*EXERCISE REQUIREMENTS*:
Set down a word-for-word copy of the data below, limited to the lines from the first through the line with "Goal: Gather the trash".

(Stored entries)
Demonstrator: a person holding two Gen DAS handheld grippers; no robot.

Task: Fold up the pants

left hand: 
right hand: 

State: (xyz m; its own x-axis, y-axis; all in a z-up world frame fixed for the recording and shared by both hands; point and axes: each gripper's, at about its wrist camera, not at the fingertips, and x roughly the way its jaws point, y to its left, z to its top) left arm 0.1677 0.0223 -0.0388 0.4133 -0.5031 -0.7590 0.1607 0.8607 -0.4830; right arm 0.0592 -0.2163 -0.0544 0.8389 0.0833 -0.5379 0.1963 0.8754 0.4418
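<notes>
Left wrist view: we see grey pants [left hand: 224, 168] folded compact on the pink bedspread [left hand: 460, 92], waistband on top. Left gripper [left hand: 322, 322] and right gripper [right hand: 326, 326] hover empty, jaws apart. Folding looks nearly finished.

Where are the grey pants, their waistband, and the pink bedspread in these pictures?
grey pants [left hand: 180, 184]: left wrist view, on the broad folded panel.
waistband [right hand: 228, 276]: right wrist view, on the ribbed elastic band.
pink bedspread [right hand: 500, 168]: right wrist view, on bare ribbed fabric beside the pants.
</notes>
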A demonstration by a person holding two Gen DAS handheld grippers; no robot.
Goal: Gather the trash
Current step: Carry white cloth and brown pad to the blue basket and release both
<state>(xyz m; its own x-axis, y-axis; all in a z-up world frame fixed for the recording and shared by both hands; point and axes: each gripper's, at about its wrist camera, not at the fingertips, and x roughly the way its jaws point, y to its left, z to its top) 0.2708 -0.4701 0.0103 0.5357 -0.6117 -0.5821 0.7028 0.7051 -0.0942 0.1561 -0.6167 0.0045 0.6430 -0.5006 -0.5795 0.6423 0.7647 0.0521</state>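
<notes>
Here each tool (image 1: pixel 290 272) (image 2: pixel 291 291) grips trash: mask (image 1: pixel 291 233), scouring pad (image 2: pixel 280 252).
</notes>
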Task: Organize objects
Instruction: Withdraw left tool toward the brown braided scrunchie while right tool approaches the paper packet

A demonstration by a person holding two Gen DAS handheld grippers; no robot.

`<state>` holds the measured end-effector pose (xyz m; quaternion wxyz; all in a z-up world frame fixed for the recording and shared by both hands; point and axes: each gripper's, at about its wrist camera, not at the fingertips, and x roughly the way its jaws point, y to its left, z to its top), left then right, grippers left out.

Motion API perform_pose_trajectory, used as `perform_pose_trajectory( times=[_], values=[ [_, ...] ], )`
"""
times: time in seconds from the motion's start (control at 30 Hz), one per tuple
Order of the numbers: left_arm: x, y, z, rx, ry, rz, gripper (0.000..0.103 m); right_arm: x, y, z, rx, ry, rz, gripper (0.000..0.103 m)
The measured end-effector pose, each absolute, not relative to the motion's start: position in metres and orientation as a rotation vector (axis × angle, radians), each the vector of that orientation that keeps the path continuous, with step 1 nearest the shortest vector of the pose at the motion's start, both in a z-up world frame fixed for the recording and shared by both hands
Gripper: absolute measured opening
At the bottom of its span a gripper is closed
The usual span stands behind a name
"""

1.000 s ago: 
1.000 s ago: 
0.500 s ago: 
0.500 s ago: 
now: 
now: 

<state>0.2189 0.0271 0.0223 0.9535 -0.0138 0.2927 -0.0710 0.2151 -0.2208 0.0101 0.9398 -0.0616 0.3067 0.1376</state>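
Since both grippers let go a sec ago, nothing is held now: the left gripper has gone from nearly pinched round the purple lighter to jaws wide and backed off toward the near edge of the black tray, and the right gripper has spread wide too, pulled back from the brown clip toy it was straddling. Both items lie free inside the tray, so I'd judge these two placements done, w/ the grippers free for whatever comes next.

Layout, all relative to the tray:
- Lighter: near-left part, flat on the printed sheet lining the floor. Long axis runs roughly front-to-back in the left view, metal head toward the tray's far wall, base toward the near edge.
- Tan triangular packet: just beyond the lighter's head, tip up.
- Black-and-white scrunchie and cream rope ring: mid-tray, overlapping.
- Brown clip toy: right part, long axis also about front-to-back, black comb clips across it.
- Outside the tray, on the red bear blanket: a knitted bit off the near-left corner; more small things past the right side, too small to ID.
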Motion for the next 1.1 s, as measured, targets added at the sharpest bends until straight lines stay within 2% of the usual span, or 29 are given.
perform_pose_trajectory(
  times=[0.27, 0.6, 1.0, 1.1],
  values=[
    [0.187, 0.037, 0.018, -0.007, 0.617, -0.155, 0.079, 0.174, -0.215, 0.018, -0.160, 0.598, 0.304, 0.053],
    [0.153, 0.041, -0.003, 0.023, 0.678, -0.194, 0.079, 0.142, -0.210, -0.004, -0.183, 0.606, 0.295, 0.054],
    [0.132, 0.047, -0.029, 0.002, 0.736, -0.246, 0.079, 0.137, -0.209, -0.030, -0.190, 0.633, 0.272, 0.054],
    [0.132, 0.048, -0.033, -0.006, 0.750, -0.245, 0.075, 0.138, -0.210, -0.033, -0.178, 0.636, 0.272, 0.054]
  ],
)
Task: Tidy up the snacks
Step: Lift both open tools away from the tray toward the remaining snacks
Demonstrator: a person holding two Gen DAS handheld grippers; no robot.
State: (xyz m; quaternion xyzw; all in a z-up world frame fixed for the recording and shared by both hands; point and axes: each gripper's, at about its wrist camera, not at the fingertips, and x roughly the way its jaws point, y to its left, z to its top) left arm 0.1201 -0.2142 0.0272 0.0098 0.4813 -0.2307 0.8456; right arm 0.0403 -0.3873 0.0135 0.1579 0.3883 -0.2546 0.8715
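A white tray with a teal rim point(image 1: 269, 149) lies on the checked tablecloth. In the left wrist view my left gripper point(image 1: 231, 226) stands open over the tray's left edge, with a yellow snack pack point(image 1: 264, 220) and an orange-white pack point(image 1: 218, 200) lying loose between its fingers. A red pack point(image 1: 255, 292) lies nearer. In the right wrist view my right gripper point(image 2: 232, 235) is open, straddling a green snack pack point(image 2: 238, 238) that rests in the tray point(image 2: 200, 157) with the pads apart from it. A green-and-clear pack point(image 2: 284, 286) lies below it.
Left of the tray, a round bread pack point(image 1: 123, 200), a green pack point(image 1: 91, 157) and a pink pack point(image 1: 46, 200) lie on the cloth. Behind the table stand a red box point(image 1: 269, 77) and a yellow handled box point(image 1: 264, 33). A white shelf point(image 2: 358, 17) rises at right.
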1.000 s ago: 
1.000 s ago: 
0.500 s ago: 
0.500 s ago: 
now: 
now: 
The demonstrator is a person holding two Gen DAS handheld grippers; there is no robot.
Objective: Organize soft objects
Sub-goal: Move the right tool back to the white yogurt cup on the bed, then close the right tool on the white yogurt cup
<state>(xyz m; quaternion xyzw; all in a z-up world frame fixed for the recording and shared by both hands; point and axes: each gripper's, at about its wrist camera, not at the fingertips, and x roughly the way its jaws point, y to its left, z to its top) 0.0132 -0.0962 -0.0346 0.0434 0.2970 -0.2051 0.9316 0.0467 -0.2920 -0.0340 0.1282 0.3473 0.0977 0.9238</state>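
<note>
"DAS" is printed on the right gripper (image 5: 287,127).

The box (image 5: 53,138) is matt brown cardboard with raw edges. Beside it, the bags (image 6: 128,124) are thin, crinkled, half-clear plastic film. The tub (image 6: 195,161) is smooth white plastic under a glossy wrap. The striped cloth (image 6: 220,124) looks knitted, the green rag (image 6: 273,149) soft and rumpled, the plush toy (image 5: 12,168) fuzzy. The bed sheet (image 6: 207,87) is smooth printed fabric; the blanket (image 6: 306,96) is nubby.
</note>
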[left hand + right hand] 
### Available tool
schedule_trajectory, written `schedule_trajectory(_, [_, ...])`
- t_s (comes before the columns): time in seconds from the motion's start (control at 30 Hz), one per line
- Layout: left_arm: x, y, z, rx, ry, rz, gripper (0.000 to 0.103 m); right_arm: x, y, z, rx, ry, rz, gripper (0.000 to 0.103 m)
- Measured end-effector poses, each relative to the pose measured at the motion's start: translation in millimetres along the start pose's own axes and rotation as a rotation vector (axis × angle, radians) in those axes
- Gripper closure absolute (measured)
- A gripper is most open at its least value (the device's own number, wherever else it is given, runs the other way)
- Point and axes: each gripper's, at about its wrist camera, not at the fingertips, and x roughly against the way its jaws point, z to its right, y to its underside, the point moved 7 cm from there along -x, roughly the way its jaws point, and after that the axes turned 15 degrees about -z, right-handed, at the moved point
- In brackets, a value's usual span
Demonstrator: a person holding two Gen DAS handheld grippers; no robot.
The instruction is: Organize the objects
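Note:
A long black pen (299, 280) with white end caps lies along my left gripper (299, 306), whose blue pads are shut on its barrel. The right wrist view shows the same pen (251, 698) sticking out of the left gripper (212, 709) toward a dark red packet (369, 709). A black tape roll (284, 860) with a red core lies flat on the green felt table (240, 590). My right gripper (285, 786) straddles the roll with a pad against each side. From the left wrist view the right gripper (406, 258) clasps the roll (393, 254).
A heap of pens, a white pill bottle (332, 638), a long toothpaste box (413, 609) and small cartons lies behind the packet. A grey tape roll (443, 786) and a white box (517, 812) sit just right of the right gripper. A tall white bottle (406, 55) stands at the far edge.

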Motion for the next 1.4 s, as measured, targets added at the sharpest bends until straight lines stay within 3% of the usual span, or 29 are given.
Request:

*RESULT*:
Demonstrator: a person holding two Gen DAS handheld grippers; no robot.

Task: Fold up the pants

left hand: 
right hand: 

State: (xyz m; its own x-axis, y-axis; all in a z-up world frame fixed for the recording and shared by both hands; point and axes: each gripper's, at about its wrist camera, not at the fingertips, and x roughly the way its jaws point, y to its left, z to its top) left arm 0.1677 0.0223 -0.0388 0.4133 -0.5031 -0.7590 0.1607 0.8607 -0.4830; right arm 0.0592 -0.2163 -0.0544 0.8389 0.0833 -0.5379 0.1963 0.8754 0.4418
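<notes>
Left wrist view: we see grey pants [left hand: 224, 168] folded compact on the pink bedspread [left hand: 460, 92], waistband on top. Left gripper [left hand: 322, 322] and right gripper [right hand: 326, 326] hover empty, jaws apart. Folding looks nearly finished.

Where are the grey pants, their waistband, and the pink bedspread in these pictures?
grey pants [left hand: 180, 184]: left wrist view, on the broad folded panel.
waistband [right hand: 228, 276]: right wrist view, on the ribbed elastic band.
pink bedspread [right hand: 500, 168]: right wrist view, on bare ribbed fabric beside the pants.
</notes>
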A demonstration by a person holding two Gen DAS handheld grippers; no robot.
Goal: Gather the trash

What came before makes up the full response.